Je trouve que l’idée de développer un média web pro-Michéa n’est pas mauvaise bien qu’en elle-même assez contradictoire avec ce que pense cet auteur des nouvelles technologies. Ceci expliquant peut-être cela, si on se borne au web et qu’on ne lit pas les livres de Michéa, on trouvera de nombreuses occurrences se référant à lui en provenance de l’extrême-droite. Or Michéa n’est pas d’extrême droite, il n’est pas non plus réactionnaire ni comme le dit Boltanski un héritier des non-conformistes des années 30. Il y a une dimension conservatrice dans sa pensée mais ce conservatisme traverse le mouvement socialiste depuis fort longtemps. Les grands mouvements sociaux salariés depuis les années 80 ne sont-ils pas également en grande partie des mouvements de conservation et de défense d’acquis ? Michéa est loin d’être le premier à avoir pointé la vacuité du clivage droite-gauche – sur un tout autre registre Baudrillard en avait fait de même. Et d’une certaine manière le mouvement anarchiste se place aussi dans cette lignée.
Toutefois concernant RageMag, je trouve que le nom est mal choisi pour des gens se réclamant de Christopher Lasch (voir ce qu’écrit cet auteur au sujet de la rage pathologique dans La culture du narcissisme ). Le choix de Clémenceau pour la citation en exergue du site est de mauvais goût.
J’ai noté aussi dans certains articles des attaques contre Mai 68 – via la référence à Jean-Pierre Le Goff - qui montrent une ignorance de ce qu’à été d’un point de vue strictement historique ce mouvement.

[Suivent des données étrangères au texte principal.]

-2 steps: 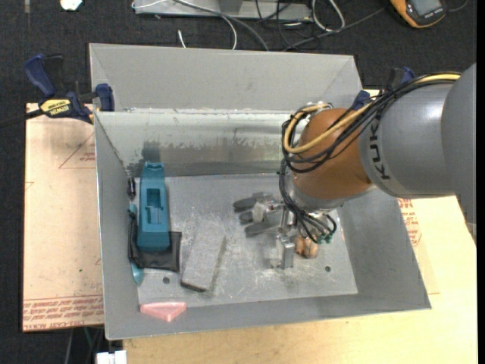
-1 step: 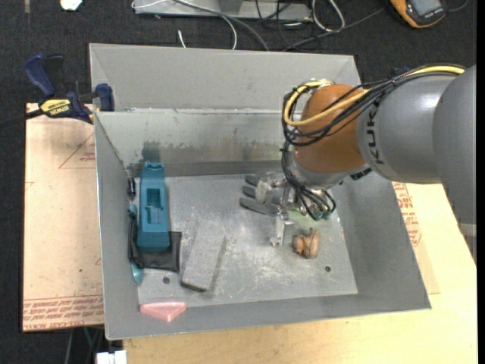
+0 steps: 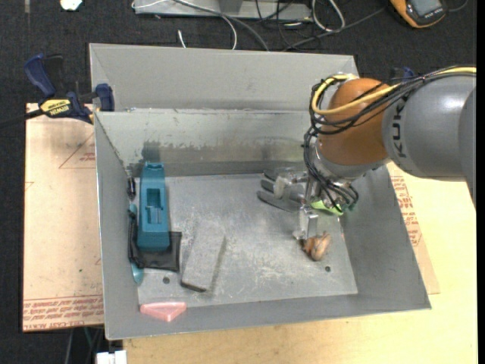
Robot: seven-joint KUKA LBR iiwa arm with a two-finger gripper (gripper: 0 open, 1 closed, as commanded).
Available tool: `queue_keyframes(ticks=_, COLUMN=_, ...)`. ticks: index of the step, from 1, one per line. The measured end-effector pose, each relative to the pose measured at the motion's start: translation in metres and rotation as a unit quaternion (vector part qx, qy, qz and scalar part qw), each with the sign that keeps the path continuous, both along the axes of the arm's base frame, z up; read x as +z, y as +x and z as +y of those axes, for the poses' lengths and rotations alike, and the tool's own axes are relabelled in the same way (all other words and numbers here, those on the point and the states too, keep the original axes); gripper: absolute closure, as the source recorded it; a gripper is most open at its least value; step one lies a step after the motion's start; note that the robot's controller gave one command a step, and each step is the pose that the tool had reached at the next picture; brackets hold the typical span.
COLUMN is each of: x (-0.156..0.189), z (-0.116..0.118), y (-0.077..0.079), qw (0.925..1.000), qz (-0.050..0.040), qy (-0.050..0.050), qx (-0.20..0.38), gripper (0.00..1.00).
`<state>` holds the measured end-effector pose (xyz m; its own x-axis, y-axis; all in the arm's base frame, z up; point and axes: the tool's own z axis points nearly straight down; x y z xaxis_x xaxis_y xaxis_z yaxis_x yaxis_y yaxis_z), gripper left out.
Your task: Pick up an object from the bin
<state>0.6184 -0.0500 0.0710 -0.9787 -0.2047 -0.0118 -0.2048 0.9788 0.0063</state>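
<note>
The grey arm (image 3: 436, 123) reaches in from the right, its wrist under an orange cover (image 3: 352, 123) looped with yellow and black cables (image 3: 324, 91). The gripper (image 3: 309, 232) hangs below the wrist, pointing down.

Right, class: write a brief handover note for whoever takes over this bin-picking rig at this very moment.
The claw is low in the right half of the bin, its tip at a small tan-brown lump; hold unclear.
The teal block lies along the left wall, the grey slab beside it, and the pink piece at front left.
Done: nothing lifted. Left: grasp one thing, raise it.
</note>
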Motion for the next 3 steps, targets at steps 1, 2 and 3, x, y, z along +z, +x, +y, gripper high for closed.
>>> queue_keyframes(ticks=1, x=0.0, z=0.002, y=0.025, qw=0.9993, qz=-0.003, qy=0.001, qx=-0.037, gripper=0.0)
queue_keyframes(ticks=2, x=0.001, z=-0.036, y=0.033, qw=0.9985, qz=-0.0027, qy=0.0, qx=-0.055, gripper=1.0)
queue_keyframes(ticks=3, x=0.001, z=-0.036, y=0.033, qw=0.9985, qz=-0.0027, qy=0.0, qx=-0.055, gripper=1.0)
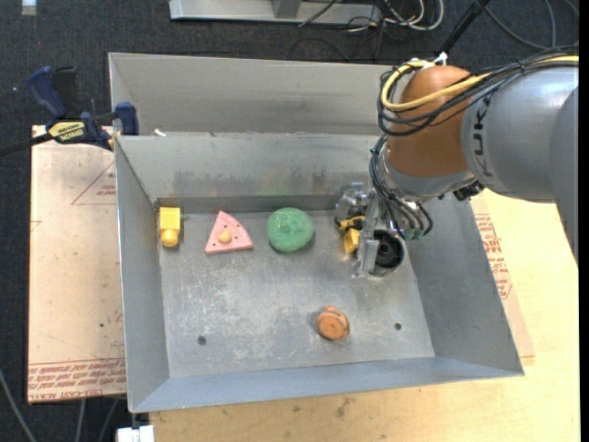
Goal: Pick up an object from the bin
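Note:
My gripper (pixel 372 247) hangs low at the bin's back right, under the orange wrist cover. A small yellow piece (pixel 350 238) lies right against its left side and is partly hidden by it; whether it is gripped I cannot tell. A green round lump (pixel 291 229) sits just left of that, along the back of the floor. A brown round wooden piece (pixel 333 323) lies nearer the front, below the gripper.
A pink triangular block (pixel 227 234) and a yellow block (pixel 169 226) lie further left in the same back row. The bin's sloped walls rise close to the gripper on the right and at the back.

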`<state>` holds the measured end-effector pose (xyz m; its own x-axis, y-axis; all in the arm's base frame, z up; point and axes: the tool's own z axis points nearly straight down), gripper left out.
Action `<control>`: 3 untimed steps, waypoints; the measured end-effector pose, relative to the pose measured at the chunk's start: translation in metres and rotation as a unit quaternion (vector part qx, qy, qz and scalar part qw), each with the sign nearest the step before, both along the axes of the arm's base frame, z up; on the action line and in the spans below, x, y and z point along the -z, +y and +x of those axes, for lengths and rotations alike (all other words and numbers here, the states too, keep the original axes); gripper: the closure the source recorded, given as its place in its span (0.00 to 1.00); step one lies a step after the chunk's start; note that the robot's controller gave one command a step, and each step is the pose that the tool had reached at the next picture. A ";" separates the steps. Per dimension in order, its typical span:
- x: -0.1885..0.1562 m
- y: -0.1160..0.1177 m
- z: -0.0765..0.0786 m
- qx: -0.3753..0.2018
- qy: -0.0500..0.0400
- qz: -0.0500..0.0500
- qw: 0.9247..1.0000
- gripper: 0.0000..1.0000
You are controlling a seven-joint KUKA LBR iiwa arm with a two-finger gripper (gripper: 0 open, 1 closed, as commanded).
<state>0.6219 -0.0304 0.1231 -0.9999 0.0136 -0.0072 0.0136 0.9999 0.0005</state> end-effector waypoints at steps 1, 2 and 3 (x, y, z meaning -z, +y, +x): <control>0.038 0.008 0.004 0.030 -0.001 0.001 1.000 0.00; 0.055 0.009 -0.019 0.046 0.005 0.001 0.999 0.00; 0.053 0.051 0.011 0.112 0.002 0.000 0.994 0.00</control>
<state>0.6325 0.0206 0.0703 -0.9719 0.2356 -0.0039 0.2356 0.9719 0.0010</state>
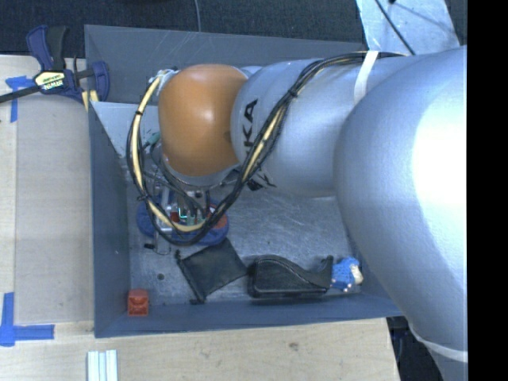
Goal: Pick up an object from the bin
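Arm (317,133) across the bin (107,244), wrist (198,117) down at left

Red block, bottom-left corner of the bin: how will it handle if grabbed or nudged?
The red block looks boxy and rigid: probably stiff, unlikely to roll. Small, so likely light and apt to slide when pushed. It lies near the bin corner, which may crowd a grasp.

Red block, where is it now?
The red block sits in the lower-left corner of the bin in the camera view, left of the dark flat square.
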Tool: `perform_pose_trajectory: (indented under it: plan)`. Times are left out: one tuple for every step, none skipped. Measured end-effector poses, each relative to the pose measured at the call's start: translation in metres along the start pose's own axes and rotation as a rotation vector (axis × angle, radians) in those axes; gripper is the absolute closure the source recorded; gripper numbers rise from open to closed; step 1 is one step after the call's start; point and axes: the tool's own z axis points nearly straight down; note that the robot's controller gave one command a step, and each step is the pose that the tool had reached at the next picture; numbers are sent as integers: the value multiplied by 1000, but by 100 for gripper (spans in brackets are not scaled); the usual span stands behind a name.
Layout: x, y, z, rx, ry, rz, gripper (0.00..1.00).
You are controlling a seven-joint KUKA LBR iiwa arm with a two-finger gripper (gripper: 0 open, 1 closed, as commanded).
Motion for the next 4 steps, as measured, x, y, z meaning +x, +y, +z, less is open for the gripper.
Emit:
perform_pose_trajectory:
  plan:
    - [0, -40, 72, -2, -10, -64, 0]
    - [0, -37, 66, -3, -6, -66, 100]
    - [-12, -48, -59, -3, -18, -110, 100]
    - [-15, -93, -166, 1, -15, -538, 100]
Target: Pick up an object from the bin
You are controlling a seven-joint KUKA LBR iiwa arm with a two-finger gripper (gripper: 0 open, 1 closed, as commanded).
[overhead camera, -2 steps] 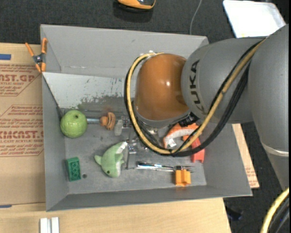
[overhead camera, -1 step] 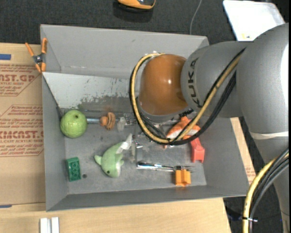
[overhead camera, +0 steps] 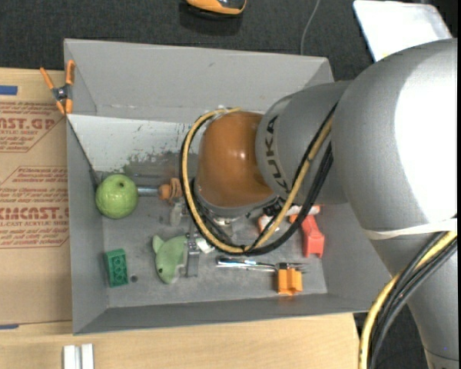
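Note:
My gripper reaches down from under the orange cover into the front middle of the bin. It stands right against the right side of a pale green soft toy that lies on the bin floor. Whether it has hold of the toy is hidden from me. Just right of the gripper lies a thin metal rod that ends in an orange clamp-like piece. A small orange-brown piece with a grey handle lies behind the toy, near the arm's cables.
A green apple sits at the left by the sloping wall. A dark green toy brick lies in the front left corner. A red block rests at the right, partly under the arm.

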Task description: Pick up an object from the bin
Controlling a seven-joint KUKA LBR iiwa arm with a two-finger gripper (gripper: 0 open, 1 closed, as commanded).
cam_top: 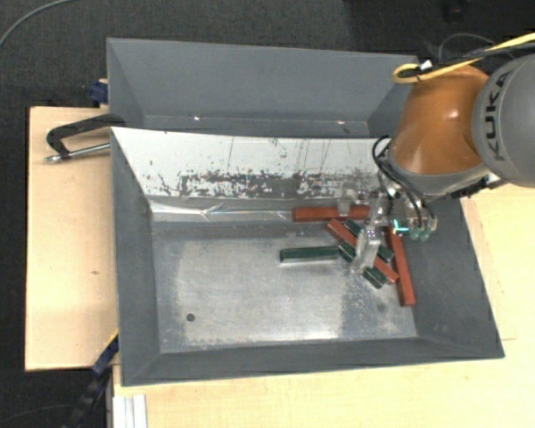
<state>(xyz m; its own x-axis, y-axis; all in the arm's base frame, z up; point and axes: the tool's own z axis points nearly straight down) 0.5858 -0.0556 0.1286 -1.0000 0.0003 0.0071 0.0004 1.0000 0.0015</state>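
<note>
Grey metal makes up the bin (250,78), with sloping walls and a scuffed, shiny floor. The arm enters from 3 o'clock, its orange cover (437,123) hanging above the bin's 2 o'clock corner. Below the cover, the gripper (367,250) is down in a small heap of bars (374,252) at about 3 o'clock on the floor, close to the right wall. Whether the tool is released, clenched or grasping something cannot be told, because its tip blends into the bars around it.

The heap is a mix of red-brown and dark green flat bars lying crossed over one another. At 11 o'clock from the gripper, a red-brown bar (316,213) lies nearly level along the foot of the back wall. At 9 o'clock from the gripper, a dark green bar (308,255) lies by itself on bare floor, just beside the heap and pointing towards it. At 5 o'clock from the gripper, a long red-brown bar (403,279) runs steeply down beside the right wall, and a short dark green piece (375,277) sits against its left side. A small dark spot (190,318) marks the floor at 8 o'clock, well apart from everything else.
</note>
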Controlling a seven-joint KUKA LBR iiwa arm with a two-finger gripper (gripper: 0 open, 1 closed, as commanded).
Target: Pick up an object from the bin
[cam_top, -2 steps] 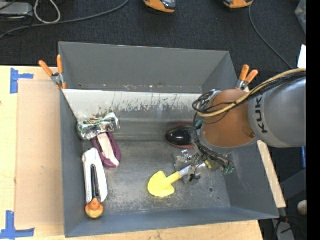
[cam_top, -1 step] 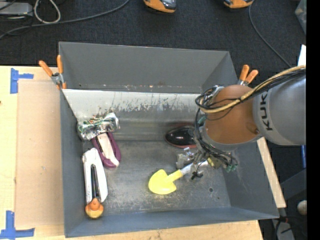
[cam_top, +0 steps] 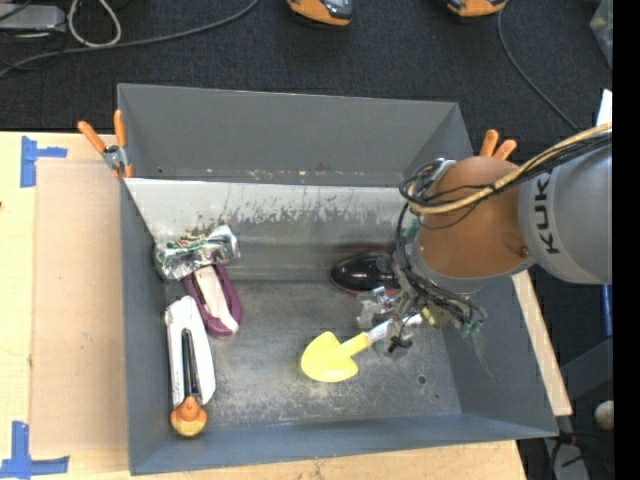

Une confusion entre les événements en eux-mêmes et la contre-attaque menée par le capital après 1973 – la fameuse récupération de la critique artiste du capitalisme contre sa critique sociale dont parle justement Boltanski et Chiapello.
D’ailleurs, on peut très bien aussi analyser Mai-Juin 1968 comme un événement de conservation face à la taylorisation, au productivisme et à la société de consommation en France. Les barricades et la grève générale étant des formes de luttes se rattachant à la tradition révolutionnaire française. De même que la tentative de jonction étudiants-ouvriers-paysans peut être perçue comme héritière d’une certaine critique de l’intellectualisme que l’on retrouve chez Orwell ou Simone Weil. Bien sûr on ne peut pas limiter Mai 68 à une telle interprétation mais cela me semble en tout cas plus valable que de dire que Mai 68 a été un événement libéral.